Председатель пошел, сказав:
– Сдавайте рыбу – и на пирс. "Тройка" к пирсу подвалит. – Отойдя несколько шагов, он обернулся: – Слушайте, любитель, может, пойдете с нами? Лишняя пара рук вот как нужна будет...
Через час "Тройка" мягко отваляла от пирса. Пограничник, проверявший выход, сосчитал команду, сверился по судовой роли и сейчас стоял со стариком сторожем, разминал в руках сигарету.
– Что, у вас новый человек, что ли? – спросил он старика сторожа.
– У нас рыба, – ответил старик. – Одни к ней бегут, другие от нее... Слышь, воин, ты испанок видел?
– А зачем тебе, дед, испанки, ты уже в землю смотришь, – сурово ответил молодой пограничник, посчитав стариков вопрос за насмешку.
Эхолот щелкал и щелкал, следя за медленным передвижением косяка. Механик Коля подрабатывал машиной помалу, чтобы не потерять рыбу.
Рыбаки сидели на баке, прислонясь спинами к широкому люку.
Женьке казалось, что он слышит, как рыба под днищем трется боками, то заглубляется, то всплывает, бесконечно перемешиваясь и перемещаясь. Ему слышалось, будто косяк издает слитный шум, похожий на шелест дождя, – это миллионы рыбьих ртов открываются и закрываются, заглатывая планктон. От этого Женька чувствовал озноб по спине, затылок ломило, и хотя рыбаки сидели, свободно развалясь, они дышали ритмично, словно шагали в строю.
– Куница, спляши, – сказал вдруг Захар, разрушив сдержанный и напряженный ритм молчания.
– Пусть Капустин музыку заведет, – сказал Куница беспечальным голосом. Он, наверно, рыбу не чувствовал, он, наверно, дремал или думал о своем брате Пафнутии, который спит сейчас, разметав руки, и пыхтит, досматривая какой-нибудь вкусный сон.
– Какую? – крикнул Капустин сверху.
– Твист.
Капустин поймал музыку, она грубо заколотилась над посиневшим с востока морем. Словно выхваченное из воды чудовище, она извивалась, ударяла щупальцами по палубе и по бортам.
– Потише! Потише! – крикнул с мостика капитан Малыгин.
Куница вышел к надстройке, в пятно, освещенное окнами рубки.
– Представление, как Коля-механик приглашает Анюту Семенову твист плясать! – объявил он.
Куница задрал голову, придал лицу безразличное и неотразимое выражение и пошел, ставя ноги так, что они прогибались в коленях в обратную сторону дугой.
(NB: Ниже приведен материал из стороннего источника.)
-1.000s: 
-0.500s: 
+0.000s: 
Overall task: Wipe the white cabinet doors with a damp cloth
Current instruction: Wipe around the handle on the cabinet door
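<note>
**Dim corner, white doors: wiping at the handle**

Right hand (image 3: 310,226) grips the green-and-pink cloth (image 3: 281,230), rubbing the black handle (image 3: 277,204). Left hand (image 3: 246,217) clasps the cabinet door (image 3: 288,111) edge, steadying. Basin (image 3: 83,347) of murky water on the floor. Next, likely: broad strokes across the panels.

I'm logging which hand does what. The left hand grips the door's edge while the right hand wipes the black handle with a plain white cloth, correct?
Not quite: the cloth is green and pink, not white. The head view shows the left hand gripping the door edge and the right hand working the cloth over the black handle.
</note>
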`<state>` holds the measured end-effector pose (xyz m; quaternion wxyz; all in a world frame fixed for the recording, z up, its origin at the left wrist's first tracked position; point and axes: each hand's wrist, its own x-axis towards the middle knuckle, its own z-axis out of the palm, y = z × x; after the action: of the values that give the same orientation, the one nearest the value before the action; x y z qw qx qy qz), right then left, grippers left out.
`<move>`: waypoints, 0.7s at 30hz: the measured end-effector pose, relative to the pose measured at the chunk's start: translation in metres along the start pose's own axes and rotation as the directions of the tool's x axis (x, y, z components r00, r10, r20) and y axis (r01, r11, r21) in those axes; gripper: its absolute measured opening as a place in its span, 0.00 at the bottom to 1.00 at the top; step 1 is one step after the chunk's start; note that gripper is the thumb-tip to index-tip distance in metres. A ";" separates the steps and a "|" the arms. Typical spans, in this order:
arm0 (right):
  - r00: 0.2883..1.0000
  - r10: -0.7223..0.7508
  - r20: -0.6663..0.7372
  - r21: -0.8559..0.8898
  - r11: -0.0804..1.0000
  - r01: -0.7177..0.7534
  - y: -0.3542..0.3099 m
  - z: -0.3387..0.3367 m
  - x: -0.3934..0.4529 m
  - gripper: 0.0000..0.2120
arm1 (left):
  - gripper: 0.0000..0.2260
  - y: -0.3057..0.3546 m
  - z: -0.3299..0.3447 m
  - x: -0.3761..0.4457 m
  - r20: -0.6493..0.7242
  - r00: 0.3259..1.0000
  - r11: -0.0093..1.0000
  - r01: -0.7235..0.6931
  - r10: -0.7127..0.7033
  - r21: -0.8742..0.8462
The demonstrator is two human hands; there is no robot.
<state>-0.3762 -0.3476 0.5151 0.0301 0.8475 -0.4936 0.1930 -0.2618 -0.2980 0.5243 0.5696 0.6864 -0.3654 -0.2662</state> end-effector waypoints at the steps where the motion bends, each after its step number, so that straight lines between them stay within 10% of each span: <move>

Он поворачивал голову, словно глаза его упирались в надоевшую пустоту. И вдруг взор его наткнулся на что-то такое, что пробудило в нем то ли досаду, то ли интерес к жизни; он отступил на шаг и некоторое время вглядывался. Лицо Куницы засветилось вдруг радостью вновь обретенного счастья. Куница воскликнул едва слышным криком: "Анюта!" – но затем овладел собой и сказал с братской грубоватостью: "Пойдем, потопчем эту занюханную палубу". И, не дожидаясь ответа, а может, и не ожидая его, принялся выделывать ногами вензеля и притопы; он колыхал локтями, взмахивал, хлопал в ладоши, головой дергал – лицо при этом содержал постным, будто читал проповедь безнадежным балбесам и все ему надоело.